**EXERCISE GOAL**
Using the listing below, set down each line from the line containing "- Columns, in" through the line containing "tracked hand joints", both ends included, exactly and with nothing added.

**EXTRACTED INFORMATION**
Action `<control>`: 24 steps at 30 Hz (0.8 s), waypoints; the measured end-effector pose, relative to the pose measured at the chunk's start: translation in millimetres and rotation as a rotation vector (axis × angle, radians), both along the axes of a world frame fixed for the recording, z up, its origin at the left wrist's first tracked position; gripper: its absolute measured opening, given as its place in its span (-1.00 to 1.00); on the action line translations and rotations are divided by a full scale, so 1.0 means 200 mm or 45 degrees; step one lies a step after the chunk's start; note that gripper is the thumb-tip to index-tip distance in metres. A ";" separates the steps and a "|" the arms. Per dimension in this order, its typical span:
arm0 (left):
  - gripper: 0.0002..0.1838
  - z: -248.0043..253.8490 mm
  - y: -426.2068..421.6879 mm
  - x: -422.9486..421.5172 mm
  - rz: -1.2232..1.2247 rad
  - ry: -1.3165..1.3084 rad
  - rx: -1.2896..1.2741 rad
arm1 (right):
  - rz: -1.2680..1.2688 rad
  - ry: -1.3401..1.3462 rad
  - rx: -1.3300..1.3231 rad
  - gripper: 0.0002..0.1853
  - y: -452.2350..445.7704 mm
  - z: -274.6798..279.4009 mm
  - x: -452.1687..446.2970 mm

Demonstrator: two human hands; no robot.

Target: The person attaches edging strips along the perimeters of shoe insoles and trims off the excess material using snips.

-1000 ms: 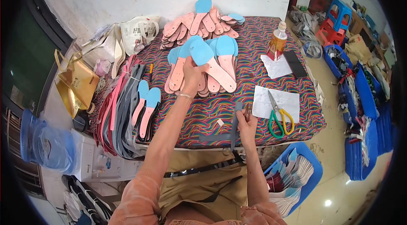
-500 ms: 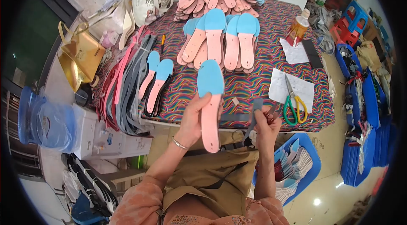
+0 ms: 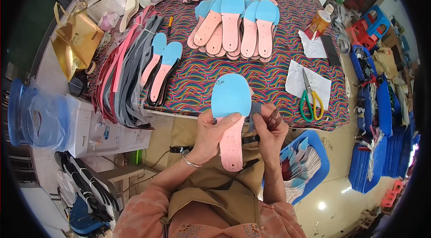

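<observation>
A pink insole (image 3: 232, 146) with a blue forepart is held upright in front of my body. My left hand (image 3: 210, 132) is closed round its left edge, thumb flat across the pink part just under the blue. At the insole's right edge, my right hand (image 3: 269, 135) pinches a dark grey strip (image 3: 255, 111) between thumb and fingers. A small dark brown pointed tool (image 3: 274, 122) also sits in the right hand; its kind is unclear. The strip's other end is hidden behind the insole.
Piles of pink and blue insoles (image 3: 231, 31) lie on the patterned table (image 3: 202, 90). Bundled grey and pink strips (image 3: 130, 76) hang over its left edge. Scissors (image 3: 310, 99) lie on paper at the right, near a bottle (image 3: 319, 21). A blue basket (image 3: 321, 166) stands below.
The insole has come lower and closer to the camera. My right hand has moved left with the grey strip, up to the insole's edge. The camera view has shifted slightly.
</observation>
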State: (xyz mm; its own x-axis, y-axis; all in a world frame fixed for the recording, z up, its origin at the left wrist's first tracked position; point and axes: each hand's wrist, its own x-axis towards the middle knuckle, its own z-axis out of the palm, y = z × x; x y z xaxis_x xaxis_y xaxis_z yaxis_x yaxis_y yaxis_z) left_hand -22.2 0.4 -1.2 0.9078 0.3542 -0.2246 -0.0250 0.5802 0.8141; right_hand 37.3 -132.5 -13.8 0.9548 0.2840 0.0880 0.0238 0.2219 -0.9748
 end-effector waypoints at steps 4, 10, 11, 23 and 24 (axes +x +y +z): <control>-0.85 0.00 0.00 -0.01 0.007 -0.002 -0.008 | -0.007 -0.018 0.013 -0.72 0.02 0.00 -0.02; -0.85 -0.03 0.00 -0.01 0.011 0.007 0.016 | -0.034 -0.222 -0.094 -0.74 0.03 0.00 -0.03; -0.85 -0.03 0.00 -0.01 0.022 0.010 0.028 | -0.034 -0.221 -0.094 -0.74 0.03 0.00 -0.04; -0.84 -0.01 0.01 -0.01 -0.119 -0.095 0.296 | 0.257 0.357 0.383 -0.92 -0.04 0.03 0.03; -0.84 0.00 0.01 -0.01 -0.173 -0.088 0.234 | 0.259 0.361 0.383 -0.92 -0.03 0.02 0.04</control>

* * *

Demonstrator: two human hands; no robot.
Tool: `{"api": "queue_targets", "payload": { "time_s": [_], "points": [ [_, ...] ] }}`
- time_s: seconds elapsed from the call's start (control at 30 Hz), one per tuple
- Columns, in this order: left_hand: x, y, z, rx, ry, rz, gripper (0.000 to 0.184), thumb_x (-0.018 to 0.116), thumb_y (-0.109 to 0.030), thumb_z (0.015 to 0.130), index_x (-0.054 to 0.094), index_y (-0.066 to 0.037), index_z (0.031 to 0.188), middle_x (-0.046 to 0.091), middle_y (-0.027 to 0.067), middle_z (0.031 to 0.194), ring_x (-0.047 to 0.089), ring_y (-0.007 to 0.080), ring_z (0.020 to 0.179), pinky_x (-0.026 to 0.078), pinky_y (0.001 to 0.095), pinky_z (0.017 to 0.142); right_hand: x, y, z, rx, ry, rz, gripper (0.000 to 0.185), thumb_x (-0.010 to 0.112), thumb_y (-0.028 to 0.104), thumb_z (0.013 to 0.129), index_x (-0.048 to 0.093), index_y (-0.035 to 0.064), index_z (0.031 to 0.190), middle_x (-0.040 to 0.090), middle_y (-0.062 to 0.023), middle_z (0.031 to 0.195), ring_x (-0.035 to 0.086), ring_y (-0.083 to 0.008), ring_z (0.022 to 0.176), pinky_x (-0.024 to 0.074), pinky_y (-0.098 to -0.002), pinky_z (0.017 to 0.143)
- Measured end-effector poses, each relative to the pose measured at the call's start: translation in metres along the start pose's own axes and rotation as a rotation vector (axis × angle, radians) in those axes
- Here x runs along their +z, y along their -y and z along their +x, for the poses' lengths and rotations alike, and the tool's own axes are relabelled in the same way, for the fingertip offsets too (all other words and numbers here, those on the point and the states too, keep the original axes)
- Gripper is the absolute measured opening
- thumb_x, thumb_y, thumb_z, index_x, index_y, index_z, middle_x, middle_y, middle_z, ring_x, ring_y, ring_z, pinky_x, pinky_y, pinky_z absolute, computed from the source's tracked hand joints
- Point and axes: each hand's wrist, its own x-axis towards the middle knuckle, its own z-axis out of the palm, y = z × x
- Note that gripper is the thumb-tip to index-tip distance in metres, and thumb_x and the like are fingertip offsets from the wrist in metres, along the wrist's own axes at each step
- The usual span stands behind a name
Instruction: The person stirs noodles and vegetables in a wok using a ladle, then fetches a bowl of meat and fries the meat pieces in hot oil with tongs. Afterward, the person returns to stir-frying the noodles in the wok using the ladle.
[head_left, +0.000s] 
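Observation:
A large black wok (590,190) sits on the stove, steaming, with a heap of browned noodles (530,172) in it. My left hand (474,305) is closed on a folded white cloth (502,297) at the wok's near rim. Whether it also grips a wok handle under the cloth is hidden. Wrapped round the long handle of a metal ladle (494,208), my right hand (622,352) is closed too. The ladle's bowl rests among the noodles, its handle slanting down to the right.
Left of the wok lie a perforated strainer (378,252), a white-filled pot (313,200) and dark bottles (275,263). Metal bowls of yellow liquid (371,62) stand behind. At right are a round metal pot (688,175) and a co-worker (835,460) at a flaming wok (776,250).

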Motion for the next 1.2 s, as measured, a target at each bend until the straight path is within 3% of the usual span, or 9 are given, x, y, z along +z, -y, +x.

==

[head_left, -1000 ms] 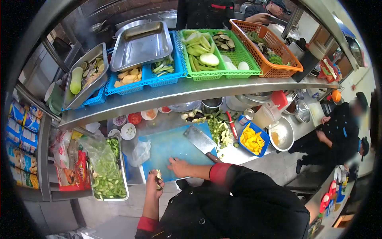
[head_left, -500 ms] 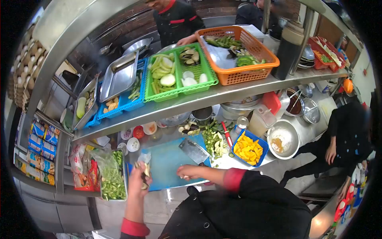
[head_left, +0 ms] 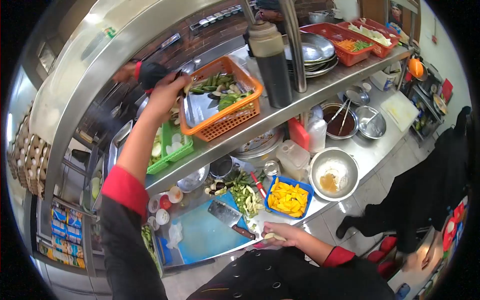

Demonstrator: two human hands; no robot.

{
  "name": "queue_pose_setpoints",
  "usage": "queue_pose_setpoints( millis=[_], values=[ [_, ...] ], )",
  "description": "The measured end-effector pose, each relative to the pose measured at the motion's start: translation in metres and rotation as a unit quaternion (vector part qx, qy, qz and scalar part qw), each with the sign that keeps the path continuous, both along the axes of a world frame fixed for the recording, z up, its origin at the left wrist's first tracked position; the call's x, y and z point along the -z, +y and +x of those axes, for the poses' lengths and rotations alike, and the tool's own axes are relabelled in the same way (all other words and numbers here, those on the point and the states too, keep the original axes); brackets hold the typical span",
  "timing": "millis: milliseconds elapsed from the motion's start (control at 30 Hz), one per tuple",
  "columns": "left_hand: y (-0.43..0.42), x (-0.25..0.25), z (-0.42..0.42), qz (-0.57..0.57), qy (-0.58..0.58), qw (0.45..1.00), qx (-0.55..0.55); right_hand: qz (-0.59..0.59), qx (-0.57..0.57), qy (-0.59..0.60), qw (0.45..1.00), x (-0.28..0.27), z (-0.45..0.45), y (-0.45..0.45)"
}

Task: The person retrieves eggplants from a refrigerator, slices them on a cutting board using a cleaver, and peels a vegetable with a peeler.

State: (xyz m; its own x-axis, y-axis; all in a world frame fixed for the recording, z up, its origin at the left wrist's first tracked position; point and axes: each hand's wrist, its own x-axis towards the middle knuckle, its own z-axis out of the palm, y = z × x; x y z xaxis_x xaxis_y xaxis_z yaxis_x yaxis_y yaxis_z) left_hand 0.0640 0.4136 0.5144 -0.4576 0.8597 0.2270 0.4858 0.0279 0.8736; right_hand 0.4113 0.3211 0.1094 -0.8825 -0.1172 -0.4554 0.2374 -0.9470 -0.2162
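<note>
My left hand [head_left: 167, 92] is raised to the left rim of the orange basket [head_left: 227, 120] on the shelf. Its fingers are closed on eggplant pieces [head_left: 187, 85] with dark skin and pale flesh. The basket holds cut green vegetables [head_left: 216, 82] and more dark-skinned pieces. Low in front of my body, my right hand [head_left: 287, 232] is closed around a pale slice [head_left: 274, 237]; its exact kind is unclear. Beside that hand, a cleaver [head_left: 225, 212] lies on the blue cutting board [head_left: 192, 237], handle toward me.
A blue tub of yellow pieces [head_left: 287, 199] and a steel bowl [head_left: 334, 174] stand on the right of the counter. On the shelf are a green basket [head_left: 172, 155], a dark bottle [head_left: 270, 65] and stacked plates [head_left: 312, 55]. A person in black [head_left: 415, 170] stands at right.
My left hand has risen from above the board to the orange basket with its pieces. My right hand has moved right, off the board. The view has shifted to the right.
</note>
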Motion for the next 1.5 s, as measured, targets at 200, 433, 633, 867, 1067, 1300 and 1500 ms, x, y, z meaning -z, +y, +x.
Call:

**WRITTEN SOLUTION**
- Columns, in this order: left_hand: x, y, z, rx, ry, rz, gripper (0.000 to 0.184), thumb_x (-0.018 to 0.116), thumb_y (-0.109 to 0.030), thumb_z (0.015 to 0.130), index_x (-0.054 to 0.094), index_y (-0.066 to 0.037), index_z (0.031 to 0.188), middle_x (-0.046 to 0.091), middle_y (-0.027 to 0.067), middle_z (0.031 to 0.194), ring_x (-0.047 to 0.089), ring_y (-0.007 to 0.080), ring_z (0.020 to 0.179), pinky_x (-0.026 to 0.078), pinky_y (0.001 to 0.095), pinky_z (0.017 to 0.142); right_hand: x, y, z, rx, ry, rz, gripper (0.000 to 0.185), thumb_x (-0.010 to 0.112), thumb_y (-0.028 to 0.104), thumb_z (0.013 to 0.129), index_x (-0.048 to 0.093), index_y (-0.035 to 0.064), index_z (0.031 to 0.190), middle_x (-0.040 to 0.090), middle_y (-0.062 to 0.023), middle_z (0.031 to 0.195), ring_x (-0.035 to 0.086), ring_y (-0.083 to 0.008), ring_z (0.022 to 0.176), pinky_x (-0.024 to 0.074), pinky_y (-0.098 to -0.002), pinky_z (0.017 to 0.143)
- Measured end-effector poses, each relative to the pose measured at the call's start: translation in metres along the start pose's own axes and rotation as a rotation vector (axis × angle, radians) in those axes
- Here x runs along their +z, y along their -y and z along their +x, for the poses' lengths and rotations alike, and the tool's own axes are relabelled in the same way, for the fingertip offsets too (all other words and numbers here, those on the point and the states too, keep the original axes)
- Gripper is the absolute measured opening
- thumb_x, thumb_y, thumb_z, index_x, index_y, index_z, middle_x, middle_y, middle_z, ring_x, ring_y, ring_z, pinky_x, pinky_y, pinky_z absolute, computed from the source's tracked hand joints

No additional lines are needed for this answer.